ACTIVITY
Only lines containing the string "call" belong in the answer; copy all of them from the entries.

Stored data
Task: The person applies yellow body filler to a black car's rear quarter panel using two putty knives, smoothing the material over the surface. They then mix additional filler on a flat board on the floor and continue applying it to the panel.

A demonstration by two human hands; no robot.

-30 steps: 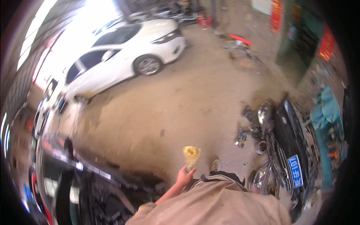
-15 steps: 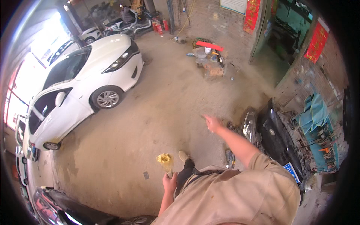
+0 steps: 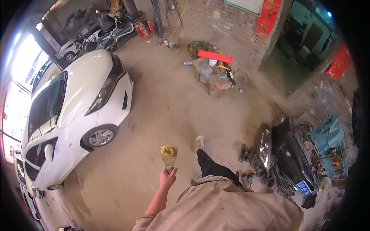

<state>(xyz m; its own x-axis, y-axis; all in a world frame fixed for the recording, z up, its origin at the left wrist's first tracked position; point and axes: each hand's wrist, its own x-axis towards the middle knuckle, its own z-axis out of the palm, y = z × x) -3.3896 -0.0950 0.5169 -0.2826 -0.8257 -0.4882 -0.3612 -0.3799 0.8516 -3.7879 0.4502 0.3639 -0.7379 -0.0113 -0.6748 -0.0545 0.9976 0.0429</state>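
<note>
My left hand [image 3: 168, 178] is closed around the handle of a putty knife [image 3: 170, 161]. Its broad blade points away from me and carries a lump of yellowish paste [image 3: 167, 150] near the wide end. The knife is held up over the bare floor, apart from everything else. My right hand is out of the picture.
On the left stands a white car [image 3: 77, 115]. Ahead, a low stand [image 3: 216, 86] holds cans, tools and a red strip near an open doorway [image 3: 285, 69]. Black car body parts with a headlight [image 3: 265, 146] lie on the right. Fire extinguishers [image 3: 144, 31] stand farther back.
I have stepped forward and turned a little. My right hand, stretched out to the right before, has left the picture. My left hand still holds the putty knife, now raised farther ahead.
</note>
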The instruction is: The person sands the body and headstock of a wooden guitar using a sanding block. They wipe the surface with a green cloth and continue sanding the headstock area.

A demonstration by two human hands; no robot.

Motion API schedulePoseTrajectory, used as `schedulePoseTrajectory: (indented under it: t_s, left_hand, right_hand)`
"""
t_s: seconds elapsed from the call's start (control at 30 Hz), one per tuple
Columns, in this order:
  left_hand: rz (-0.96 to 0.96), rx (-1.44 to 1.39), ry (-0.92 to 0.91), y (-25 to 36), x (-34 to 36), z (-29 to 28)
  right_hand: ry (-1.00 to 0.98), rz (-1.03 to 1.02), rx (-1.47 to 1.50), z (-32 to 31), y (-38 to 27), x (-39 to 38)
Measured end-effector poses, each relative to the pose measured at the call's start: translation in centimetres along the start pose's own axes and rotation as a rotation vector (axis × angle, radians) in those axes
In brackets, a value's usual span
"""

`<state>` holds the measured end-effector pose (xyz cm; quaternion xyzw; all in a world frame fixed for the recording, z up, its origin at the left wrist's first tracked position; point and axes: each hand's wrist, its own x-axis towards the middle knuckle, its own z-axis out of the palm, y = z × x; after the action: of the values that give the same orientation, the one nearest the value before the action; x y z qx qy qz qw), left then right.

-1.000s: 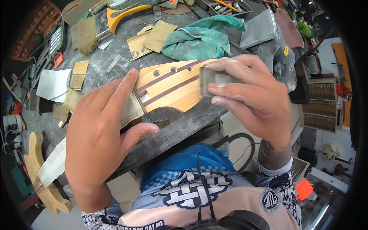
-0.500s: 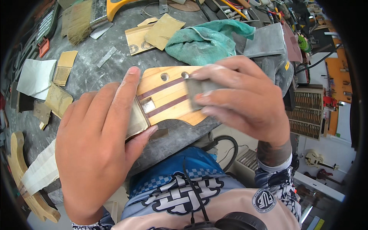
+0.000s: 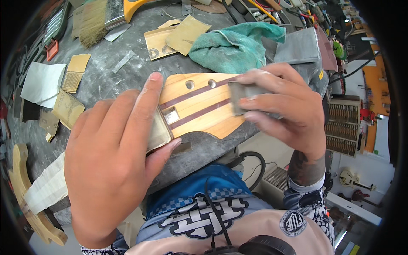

PROBLEM SOLUTION
t_s: seconds elapsed from the call's start (control at 30 Hz), one per tuple
Measured end-effector poses, each relative to the pose measured at the call's start: translation in centimetres along the start pose's own axes and rotation as a rotation vector (axis × angle, radians) in those axes

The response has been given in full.